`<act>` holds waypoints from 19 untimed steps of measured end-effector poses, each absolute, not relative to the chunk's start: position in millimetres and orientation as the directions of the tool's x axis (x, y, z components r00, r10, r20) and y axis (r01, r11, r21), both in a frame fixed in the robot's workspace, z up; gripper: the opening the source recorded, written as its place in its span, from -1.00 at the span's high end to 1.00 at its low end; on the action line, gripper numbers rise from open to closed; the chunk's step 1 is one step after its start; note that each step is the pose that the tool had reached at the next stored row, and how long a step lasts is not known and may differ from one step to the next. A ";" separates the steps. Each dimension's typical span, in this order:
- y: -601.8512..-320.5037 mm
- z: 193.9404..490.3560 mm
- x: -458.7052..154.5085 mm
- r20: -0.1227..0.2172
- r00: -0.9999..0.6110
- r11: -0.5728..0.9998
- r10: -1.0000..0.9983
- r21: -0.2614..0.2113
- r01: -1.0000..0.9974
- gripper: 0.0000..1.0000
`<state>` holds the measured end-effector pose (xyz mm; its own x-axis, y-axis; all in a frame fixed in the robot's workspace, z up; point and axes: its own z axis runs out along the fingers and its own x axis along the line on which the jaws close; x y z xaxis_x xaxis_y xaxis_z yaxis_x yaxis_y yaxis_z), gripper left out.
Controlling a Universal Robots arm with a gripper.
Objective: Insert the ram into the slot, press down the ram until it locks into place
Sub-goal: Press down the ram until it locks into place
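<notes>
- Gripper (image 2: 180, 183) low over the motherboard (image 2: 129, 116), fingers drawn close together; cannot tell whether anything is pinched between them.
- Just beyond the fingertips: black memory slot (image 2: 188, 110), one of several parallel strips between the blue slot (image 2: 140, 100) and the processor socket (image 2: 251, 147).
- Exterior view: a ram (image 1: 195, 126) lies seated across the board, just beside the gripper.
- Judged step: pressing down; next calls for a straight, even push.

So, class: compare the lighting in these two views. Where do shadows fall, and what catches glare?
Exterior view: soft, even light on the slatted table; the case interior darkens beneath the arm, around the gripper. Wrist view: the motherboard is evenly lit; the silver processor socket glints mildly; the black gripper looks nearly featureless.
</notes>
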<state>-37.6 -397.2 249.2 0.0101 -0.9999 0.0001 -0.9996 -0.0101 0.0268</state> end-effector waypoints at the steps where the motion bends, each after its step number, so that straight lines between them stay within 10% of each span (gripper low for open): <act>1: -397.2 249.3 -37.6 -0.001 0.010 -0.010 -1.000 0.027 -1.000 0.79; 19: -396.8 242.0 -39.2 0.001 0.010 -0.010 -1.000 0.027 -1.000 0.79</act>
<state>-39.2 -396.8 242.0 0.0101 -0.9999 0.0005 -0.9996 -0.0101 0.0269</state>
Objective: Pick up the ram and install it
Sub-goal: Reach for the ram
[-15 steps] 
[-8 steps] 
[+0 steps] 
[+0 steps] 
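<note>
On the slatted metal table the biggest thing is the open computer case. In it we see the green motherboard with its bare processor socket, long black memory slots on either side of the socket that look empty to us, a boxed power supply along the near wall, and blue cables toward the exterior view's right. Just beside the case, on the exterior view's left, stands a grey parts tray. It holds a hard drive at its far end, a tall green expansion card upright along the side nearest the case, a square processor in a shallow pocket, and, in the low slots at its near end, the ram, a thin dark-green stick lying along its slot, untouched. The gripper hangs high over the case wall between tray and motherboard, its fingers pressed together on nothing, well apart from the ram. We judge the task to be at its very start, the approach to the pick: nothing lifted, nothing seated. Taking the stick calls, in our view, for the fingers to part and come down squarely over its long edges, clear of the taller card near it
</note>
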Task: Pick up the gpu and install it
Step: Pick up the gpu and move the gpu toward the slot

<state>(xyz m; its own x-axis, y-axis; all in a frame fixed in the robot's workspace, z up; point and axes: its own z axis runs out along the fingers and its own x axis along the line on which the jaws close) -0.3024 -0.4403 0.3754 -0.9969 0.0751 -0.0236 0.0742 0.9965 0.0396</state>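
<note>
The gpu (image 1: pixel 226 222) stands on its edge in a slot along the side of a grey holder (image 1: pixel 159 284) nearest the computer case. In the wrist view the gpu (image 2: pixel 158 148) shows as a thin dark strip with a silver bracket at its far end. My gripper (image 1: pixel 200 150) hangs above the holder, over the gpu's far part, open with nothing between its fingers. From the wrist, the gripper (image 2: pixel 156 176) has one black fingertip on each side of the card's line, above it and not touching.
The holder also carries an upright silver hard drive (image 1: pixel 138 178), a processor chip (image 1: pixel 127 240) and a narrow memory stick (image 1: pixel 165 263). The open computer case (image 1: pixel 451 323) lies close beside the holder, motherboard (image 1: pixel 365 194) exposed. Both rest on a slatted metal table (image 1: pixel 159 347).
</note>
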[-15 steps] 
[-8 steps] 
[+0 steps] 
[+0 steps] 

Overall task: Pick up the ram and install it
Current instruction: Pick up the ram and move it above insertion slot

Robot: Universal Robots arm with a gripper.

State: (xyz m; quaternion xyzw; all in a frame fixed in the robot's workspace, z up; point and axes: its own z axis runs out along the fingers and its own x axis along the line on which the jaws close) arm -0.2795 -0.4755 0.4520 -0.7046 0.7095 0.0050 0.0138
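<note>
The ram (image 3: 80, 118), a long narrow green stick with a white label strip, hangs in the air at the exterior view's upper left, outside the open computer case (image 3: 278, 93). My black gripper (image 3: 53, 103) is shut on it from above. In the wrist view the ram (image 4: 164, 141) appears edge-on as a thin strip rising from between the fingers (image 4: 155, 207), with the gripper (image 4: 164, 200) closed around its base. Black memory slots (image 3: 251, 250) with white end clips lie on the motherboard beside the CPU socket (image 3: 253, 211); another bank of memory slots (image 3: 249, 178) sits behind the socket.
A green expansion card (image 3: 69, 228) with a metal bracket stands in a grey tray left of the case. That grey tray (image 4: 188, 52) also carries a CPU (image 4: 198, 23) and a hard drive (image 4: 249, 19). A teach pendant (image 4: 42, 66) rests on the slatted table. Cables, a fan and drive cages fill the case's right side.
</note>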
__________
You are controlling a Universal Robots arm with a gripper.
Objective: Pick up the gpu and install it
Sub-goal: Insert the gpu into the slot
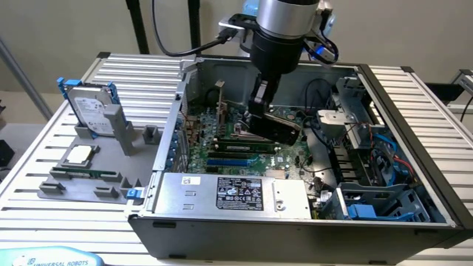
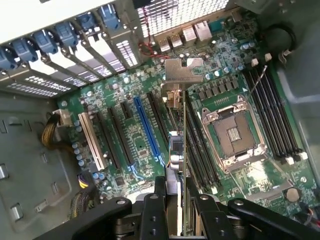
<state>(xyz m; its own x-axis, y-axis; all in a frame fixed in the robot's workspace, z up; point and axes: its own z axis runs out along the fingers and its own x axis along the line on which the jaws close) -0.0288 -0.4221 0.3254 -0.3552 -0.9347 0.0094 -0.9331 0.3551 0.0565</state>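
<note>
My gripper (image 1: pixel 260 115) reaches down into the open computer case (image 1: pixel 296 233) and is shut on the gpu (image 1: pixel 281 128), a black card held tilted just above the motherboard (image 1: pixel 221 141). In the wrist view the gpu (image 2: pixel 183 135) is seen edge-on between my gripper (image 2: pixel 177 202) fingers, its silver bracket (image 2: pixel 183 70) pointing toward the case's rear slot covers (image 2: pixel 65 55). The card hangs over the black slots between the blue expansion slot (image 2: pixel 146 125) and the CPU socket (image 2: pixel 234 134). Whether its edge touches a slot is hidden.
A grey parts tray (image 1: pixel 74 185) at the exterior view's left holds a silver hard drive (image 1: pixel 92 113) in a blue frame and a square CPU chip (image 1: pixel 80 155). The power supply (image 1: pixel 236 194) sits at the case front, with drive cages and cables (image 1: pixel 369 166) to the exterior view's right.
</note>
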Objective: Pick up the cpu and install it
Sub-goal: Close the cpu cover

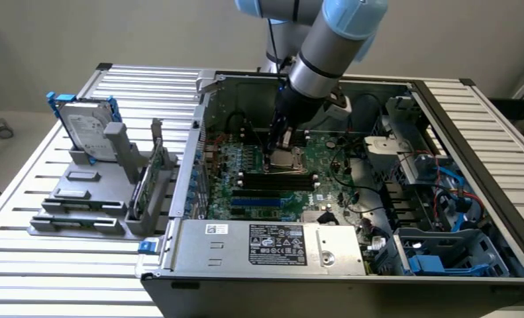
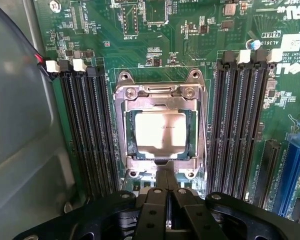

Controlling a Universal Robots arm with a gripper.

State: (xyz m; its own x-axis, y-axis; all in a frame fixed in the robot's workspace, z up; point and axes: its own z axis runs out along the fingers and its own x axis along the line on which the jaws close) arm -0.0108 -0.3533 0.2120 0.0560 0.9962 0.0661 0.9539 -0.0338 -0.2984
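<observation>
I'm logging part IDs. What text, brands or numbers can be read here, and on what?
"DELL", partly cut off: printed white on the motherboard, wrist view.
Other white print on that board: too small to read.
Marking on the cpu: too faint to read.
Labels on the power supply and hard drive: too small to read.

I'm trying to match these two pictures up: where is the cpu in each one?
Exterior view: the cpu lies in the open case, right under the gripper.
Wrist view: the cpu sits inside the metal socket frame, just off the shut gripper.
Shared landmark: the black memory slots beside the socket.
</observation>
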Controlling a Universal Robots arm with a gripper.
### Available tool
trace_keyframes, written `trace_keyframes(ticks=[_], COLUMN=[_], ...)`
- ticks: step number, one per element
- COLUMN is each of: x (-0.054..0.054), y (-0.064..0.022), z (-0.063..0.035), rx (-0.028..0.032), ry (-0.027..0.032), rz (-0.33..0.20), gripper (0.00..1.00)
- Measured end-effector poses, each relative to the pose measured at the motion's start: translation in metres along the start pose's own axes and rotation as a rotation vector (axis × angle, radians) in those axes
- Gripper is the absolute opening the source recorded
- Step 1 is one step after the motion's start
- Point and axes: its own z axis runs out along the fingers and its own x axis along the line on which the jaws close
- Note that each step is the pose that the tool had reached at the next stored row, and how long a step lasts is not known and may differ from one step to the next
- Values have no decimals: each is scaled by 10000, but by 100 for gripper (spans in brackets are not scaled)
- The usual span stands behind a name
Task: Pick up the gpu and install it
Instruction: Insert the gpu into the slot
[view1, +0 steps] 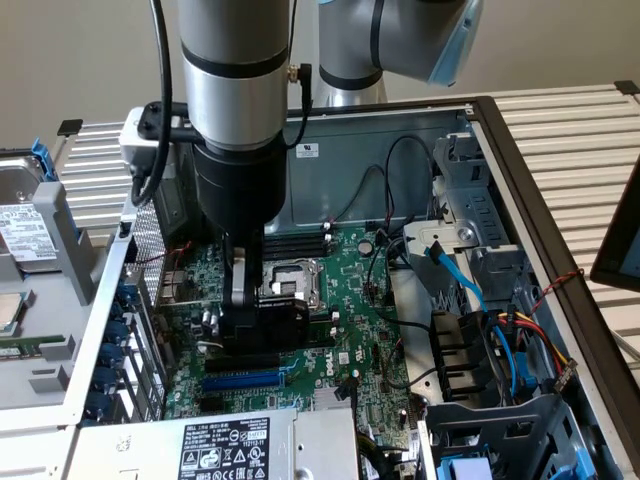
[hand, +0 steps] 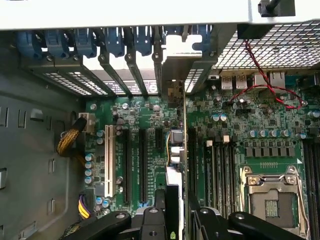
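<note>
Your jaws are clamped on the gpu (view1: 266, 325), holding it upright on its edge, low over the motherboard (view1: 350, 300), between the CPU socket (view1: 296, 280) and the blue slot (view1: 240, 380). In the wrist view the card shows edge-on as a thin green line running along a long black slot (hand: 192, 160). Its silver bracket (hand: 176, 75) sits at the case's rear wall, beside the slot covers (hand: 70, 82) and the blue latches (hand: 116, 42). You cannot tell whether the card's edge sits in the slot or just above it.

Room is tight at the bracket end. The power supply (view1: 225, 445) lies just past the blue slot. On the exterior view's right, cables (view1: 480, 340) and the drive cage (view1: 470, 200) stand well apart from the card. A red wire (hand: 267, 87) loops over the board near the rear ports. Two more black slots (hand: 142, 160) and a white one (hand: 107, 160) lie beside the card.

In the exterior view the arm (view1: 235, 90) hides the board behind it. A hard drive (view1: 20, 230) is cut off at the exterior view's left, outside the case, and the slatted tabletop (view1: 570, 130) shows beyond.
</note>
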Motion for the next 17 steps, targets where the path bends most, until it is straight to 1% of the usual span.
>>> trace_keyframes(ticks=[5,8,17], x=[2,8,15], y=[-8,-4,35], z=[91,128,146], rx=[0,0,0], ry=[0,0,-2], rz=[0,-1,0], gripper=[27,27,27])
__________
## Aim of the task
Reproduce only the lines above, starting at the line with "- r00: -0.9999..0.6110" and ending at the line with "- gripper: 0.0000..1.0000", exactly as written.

## Response below
- r00: -0.9999..0.6110
- r11: -0.5728..0.9998
- r10: -1.0000..0.9983
- r21: -0.2614..0.2113
- r01: -1.0000..0.9974
- gripper: 0.0000..1.0000

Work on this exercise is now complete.